Your task -
For the listing that follows, give again exactly the lines from the one with "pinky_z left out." to the one with "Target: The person", including both.

Records provided -
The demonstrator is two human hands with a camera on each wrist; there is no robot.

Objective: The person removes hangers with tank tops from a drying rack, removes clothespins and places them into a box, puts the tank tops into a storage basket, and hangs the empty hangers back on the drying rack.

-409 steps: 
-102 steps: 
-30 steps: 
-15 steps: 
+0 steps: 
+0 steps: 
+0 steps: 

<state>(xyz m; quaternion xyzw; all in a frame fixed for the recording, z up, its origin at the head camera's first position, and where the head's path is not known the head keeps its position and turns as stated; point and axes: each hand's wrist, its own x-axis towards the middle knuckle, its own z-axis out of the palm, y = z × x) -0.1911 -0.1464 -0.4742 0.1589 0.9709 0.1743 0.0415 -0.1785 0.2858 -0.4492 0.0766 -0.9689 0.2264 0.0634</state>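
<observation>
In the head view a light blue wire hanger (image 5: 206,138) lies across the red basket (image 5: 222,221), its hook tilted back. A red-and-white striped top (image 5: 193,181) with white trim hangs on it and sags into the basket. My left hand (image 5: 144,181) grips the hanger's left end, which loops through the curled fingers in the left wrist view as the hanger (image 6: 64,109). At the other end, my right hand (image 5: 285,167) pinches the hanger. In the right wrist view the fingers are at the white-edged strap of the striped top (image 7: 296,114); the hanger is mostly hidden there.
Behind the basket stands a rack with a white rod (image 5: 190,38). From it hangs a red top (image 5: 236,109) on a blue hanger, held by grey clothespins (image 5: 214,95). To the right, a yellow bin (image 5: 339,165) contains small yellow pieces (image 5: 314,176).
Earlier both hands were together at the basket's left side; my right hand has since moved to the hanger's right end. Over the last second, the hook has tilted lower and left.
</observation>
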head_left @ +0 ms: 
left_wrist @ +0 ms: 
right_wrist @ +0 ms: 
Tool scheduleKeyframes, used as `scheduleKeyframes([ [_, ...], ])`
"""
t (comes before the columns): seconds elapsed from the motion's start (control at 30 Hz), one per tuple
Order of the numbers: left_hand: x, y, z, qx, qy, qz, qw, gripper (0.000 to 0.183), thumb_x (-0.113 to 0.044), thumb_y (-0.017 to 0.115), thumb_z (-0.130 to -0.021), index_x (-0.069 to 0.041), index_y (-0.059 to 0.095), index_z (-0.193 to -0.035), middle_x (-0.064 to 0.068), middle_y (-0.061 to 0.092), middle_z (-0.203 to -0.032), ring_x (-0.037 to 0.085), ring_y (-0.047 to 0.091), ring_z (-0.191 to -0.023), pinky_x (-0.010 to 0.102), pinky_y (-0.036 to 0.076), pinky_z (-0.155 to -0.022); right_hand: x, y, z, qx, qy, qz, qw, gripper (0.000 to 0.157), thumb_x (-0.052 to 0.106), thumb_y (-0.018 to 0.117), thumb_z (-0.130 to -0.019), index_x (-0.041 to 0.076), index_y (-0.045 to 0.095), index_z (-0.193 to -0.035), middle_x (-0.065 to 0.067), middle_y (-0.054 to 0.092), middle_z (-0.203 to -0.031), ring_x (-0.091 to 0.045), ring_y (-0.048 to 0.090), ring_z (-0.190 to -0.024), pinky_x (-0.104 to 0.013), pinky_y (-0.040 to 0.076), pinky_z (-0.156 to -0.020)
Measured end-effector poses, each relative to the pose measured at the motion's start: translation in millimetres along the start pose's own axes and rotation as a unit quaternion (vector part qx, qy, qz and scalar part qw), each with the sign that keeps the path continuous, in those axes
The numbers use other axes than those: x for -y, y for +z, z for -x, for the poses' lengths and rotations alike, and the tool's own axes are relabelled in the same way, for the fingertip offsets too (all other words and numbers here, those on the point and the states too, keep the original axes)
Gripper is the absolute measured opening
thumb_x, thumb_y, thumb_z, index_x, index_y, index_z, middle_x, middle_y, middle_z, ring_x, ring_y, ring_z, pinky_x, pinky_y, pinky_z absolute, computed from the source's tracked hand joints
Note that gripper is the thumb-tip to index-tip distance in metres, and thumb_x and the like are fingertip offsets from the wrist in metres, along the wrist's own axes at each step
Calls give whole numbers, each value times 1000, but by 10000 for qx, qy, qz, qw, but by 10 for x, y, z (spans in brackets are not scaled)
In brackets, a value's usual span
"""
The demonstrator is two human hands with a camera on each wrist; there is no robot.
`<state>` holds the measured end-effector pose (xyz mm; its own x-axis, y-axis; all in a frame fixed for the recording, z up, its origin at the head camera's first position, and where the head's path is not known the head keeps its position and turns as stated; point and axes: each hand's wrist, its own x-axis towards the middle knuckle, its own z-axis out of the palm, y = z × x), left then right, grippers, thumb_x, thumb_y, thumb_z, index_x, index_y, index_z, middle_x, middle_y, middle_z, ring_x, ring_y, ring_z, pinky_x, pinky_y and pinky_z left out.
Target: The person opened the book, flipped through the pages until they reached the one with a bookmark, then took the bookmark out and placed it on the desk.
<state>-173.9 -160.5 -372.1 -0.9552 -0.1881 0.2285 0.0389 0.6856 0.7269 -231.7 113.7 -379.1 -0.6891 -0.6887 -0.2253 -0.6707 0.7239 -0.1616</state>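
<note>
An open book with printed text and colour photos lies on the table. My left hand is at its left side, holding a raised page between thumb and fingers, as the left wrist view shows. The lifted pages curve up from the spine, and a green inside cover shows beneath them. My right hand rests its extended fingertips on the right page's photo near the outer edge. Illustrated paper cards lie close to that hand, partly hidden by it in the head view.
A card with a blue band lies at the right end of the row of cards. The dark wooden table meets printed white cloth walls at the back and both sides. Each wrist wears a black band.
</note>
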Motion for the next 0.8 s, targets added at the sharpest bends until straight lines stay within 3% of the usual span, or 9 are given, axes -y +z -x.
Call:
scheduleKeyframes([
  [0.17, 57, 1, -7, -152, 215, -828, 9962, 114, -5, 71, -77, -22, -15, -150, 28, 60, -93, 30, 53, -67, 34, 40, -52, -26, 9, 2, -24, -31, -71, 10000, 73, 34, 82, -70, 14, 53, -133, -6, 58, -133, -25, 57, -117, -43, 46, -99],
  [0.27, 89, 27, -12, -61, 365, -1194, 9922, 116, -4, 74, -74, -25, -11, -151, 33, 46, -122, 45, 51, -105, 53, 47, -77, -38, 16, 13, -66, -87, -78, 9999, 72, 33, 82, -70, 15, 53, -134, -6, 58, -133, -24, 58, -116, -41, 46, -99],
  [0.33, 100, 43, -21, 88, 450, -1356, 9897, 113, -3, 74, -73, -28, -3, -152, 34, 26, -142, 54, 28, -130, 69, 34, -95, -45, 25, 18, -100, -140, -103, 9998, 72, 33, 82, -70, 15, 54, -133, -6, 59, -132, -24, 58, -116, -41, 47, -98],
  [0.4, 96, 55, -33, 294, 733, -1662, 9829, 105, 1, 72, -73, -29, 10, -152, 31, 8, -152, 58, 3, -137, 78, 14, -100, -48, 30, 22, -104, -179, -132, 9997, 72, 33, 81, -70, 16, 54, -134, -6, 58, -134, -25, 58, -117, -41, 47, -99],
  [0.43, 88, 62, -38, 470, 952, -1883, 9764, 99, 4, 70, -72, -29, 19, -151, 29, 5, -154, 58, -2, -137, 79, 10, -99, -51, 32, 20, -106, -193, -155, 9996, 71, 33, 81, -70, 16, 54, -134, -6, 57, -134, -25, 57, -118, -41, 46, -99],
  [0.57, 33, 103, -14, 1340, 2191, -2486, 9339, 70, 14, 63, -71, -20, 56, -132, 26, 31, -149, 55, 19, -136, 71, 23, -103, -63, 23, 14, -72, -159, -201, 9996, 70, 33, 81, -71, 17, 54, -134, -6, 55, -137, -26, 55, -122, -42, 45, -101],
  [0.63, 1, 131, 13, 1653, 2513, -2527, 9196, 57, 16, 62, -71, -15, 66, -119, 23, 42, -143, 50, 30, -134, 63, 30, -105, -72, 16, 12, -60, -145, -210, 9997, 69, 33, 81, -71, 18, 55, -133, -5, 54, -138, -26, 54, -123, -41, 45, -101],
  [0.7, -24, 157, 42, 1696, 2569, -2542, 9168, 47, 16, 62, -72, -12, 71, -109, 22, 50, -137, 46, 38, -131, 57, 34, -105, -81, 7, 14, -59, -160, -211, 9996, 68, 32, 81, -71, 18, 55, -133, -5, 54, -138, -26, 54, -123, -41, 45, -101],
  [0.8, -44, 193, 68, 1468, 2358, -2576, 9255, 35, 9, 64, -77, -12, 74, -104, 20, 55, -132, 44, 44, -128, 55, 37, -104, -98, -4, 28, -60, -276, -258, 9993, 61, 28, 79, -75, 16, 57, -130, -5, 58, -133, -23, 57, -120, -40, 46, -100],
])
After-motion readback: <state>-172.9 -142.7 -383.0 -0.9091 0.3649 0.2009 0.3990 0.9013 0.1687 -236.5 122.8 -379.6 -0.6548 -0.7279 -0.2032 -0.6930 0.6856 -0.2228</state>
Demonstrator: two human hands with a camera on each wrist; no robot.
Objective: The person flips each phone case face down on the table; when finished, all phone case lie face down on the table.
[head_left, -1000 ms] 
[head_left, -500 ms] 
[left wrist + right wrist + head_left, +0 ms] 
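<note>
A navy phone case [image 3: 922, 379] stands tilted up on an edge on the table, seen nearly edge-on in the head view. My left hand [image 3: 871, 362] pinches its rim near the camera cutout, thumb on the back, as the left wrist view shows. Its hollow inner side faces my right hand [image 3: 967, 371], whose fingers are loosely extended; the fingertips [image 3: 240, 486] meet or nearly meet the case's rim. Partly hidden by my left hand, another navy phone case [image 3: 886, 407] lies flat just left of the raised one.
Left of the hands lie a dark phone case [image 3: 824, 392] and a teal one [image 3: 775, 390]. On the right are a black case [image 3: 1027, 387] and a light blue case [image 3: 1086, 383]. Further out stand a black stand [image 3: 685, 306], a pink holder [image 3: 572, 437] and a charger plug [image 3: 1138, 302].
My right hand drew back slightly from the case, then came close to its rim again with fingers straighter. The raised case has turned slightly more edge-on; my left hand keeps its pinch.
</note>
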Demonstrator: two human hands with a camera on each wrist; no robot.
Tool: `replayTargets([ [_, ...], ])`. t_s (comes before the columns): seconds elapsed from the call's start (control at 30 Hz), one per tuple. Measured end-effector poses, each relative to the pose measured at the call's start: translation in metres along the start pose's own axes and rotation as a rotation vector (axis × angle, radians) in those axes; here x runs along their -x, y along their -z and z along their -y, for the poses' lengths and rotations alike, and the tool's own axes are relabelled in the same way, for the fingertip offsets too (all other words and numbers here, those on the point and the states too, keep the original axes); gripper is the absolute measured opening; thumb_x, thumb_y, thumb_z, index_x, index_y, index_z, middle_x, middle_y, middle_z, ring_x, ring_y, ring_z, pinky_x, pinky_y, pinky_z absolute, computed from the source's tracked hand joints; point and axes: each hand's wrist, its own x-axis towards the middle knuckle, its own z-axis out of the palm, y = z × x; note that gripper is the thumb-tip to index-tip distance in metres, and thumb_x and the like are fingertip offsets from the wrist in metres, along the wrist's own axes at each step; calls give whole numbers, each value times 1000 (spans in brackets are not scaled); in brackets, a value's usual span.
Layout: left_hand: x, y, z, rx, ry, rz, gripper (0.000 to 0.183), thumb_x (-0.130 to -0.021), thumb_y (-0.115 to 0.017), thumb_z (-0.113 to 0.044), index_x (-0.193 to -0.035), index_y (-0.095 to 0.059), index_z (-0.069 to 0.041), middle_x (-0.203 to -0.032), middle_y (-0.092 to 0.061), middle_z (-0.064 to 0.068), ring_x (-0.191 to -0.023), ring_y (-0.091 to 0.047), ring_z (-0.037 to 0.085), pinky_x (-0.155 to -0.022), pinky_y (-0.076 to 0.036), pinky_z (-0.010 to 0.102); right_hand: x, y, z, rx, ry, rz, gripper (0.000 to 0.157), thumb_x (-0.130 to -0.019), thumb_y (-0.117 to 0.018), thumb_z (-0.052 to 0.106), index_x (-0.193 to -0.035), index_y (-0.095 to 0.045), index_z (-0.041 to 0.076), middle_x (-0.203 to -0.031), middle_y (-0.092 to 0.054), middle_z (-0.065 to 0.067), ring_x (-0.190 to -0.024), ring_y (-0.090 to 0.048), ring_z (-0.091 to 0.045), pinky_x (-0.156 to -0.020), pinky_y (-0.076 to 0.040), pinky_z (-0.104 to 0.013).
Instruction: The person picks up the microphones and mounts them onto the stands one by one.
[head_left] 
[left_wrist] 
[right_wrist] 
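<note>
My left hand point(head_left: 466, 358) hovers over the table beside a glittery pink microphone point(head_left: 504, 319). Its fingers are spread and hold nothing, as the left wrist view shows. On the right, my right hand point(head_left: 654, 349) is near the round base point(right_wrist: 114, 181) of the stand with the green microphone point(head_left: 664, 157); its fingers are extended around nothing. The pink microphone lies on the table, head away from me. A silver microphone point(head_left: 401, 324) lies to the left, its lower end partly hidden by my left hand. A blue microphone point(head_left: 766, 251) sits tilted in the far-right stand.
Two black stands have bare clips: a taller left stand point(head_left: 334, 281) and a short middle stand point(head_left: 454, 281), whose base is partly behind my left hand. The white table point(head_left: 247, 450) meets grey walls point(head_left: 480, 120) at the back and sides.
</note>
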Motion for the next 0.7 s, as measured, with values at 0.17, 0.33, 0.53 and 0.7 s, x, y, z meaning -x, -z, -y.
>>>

Written solution -
`<state>` holds the measured end-effector pose (xyz mm; its own x-axis, y-axis; all in a frame fixed for the recording, z up, its origin at the head camera's first position, and where the head's path is not known the head keeps its position and turns as stated; point and axes: each hand's wrist, its own x-axis towards the middle knuckle, its own z-axis out of the palm, y = z × x), left then right, grippers, thumb_x, thumb_y, thumb_z, index_x, index_y, index_z, middle_x, middle_y, middle_z, ring_x, ring_y, ring_z, pinky_x, pinky_y and pinky_z left out.
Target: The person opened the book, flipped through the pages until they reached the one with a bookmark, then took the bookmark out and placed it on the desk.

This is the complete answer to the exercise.